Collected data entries
● ● ● ●
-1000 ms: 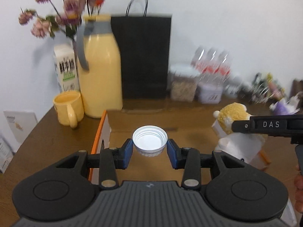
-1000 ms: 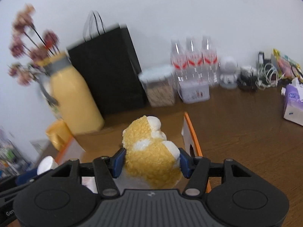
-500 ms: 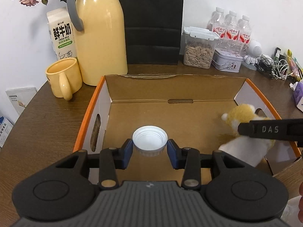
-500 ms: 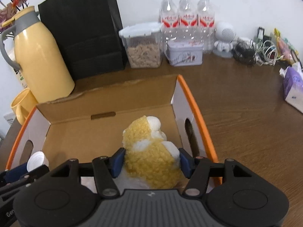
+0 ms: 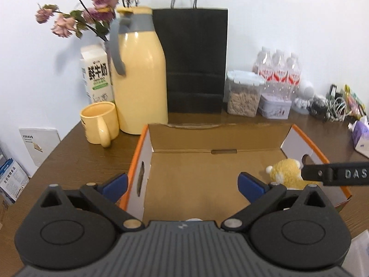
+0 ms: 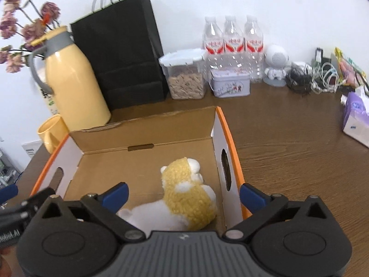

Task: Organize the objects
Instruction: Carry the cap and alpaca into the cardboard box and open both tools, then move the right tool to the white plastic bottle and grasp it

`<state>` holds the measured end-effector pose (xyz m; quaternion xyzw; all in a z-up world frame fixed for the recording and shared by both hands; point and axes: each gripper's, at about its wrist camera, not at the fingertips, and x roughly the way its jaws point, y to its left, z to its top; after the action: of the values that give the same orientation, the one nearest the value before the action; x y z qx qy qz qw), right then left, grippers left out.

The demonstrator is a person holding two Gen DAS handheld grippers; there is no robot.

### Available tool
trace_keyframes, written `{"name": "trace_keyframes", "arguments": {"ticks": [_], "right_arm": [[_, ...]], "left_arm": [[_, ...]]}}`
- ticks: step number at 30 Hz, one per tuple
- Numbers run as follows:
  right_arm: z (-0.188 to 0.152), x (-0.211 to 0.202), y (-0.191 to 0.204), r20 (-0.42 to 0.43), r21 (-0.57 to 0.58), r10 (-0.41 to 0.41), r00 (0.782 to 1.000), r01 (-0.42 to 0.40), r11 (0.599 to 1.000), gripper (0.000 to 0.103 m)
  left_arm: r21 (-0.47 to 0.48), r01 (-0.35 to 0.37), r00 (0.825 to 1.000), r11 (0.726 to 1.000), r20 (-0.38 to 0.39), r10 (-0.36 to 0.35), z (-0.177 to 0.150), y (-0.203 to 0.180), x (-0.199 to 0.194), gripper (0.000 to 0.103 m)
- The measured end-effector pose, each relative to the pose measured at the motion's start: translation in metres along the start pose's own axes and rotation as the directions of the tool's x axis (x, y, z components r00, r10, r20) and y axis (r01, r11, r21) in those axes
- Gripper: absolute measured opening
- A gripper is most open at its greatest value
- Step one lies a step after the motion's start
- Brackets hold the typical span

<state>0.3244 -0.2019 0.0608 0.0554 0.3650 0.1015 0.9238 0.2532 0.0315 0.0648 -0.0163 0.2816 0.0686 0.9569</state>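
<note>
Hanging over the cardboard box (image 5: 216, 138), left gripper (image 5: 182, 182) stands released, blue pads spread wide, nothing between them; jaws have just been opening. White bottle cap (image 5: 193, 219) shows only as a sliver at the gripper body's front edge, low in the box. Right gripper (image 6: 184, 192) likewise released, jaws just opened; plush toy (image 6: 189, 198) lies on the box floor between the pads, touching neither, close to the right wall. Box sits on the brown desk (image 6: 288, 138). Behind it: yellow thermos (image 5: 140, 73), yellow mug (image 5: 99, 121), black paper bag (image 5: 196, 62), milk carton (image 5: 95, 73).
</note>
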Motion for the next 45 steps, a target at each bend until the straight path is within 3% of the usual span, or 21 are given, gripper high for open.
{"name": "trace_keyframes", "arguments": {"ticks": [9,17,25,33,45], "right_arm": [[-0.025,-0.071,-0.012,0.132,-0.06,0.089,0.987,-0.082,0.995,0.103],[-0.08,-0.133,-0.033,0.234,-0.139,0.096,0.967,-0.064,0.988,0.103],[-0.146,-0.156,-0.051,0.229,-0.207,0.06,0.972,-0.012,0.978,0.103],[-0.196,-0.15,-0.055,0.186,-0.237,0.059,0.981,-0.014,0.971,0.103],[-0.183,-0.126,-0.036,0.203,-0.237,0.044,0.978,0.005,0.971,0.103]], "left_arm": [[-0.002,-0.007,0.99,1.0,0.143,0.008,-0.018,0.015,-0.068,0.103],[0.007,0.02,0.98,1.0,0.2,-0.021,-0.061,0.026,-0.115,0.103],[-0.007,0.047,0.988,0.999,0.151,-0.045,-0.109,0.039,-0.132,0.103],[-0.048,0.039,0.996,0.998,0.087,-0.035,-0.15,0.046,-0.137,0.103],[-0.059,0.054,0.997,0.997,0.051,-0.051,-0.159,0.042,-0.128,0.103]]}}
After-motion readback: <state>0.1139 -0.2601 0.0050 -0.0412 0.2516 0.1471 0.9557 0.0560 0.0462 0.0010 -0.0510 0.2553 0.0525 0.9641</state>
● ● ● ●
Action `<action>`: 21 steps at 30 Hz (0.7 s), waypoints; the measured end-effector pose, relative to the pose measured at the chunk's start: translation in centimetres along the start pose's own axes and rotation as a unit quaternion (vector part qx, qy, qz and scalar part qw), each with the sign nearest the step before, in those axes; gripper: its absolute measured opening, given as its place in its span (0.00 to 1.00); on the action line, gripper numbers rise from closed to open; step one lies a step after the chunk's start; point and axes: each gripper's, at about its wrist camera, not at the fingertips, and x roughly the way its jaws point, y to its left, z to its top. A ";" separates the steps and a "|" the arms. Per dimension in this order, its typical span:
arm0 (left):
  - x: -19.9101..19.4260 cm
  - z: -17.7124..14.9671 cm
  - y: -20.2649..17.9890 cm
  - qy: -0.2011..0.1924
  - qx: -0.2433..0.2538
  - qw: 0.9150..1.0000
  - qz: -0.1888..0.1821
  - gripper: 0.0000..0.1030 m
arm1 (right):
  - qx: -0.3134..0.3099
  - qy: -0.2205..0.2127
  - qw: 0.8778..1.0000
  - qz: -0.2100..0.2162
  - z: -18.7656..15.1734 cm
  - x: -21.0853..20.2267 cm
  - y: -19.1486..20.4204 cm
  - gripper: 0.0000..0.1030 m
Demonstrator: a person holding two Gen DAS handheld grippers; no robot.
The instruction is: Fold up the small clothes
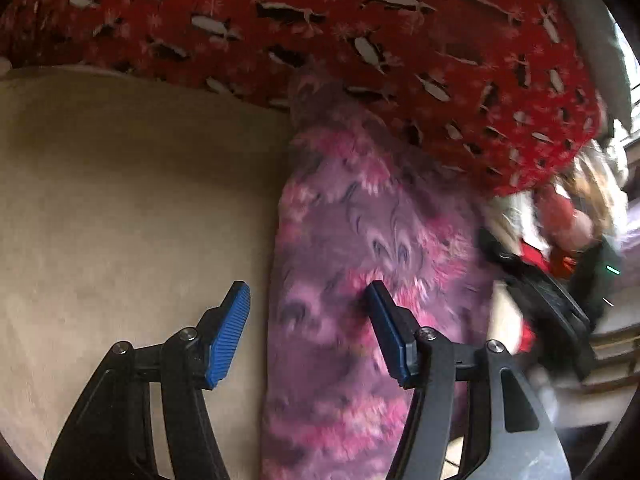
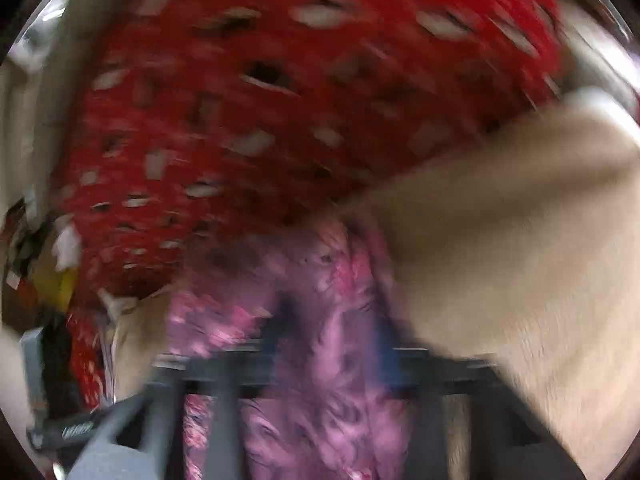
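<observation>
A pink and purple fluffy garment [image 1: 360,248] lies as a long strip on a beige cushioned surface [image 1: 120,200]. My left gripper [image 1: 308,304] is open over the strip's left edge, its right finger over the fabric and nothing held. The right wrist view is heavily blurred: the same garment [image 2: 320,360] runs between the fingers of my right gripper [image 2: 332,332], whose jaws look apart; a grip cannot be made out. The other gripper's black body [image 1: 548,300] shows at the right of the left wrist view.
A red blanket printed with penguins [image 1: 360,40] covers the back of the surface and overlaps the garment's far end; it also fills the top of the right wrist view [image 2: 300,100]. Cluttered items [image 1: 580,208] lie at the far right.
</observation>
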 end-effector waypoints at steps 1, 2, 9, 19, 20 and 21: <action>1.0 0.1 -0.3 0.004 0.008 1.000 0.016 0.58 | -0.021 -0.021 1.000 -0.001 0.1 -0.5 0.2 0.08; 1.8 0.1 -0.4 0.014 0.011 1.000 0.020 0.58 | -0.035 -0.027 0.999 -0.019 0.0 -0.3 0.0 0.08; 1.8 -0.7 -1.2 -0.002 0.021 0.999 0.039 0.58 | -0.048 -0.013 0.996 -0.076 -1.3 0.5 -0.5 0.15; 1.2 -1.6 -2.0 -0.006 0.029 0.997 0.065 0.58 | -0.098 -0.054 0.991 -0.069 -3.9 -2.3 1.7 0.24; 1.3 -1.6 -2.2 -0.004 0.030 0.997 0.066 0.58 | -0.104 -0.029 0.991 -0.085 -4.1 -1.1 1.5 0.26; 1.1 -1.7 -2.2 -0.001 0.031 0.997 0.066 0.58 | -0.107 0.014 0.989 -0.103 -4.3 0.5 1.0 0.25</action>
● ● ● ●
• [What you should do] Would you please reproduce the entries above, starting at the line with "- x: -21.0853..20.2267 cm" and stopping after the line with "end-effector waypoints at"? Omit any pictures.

• [Answer to the problem]
  - x: -21.0853..20.2267 cm
  - y: -19.1486..20.4204 cm
  - gripper: 0.0000..0.1030 m
Demonstrator: a person holding two Gen DAS handheld grippers; no robot.
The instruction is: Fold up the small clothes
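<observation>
A pink and purple fluffy garment [image 1: 360,248] lies as a long strip on a beige cushioned surface [image 1: 120,200]. My left gripper [image 1: 308,304] is open over the strip's left edge, its right finger over the fabric and nothing held. The right wrist view is heavily blurred: the same garment [image 2: 320,360] runs between the fingers of my right gripper [image 2: 332,332], whose jaws look apart; a grip cannot be made out. The other gripper's black body [image 1: 548,300] shows at the right of the left wrist view.
A red blanket printed with penguins [image 1: 360,40] covers the back of the surface and overlaps the garment's far end; it also fills the top of the right wrist view [image 2: 300,100]. Cluttered items [image 1: 580,208] lie at the far right.
</observation>
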 end-effector waypoints at steps 1, 2, 9, 19, 20 and 21: <action>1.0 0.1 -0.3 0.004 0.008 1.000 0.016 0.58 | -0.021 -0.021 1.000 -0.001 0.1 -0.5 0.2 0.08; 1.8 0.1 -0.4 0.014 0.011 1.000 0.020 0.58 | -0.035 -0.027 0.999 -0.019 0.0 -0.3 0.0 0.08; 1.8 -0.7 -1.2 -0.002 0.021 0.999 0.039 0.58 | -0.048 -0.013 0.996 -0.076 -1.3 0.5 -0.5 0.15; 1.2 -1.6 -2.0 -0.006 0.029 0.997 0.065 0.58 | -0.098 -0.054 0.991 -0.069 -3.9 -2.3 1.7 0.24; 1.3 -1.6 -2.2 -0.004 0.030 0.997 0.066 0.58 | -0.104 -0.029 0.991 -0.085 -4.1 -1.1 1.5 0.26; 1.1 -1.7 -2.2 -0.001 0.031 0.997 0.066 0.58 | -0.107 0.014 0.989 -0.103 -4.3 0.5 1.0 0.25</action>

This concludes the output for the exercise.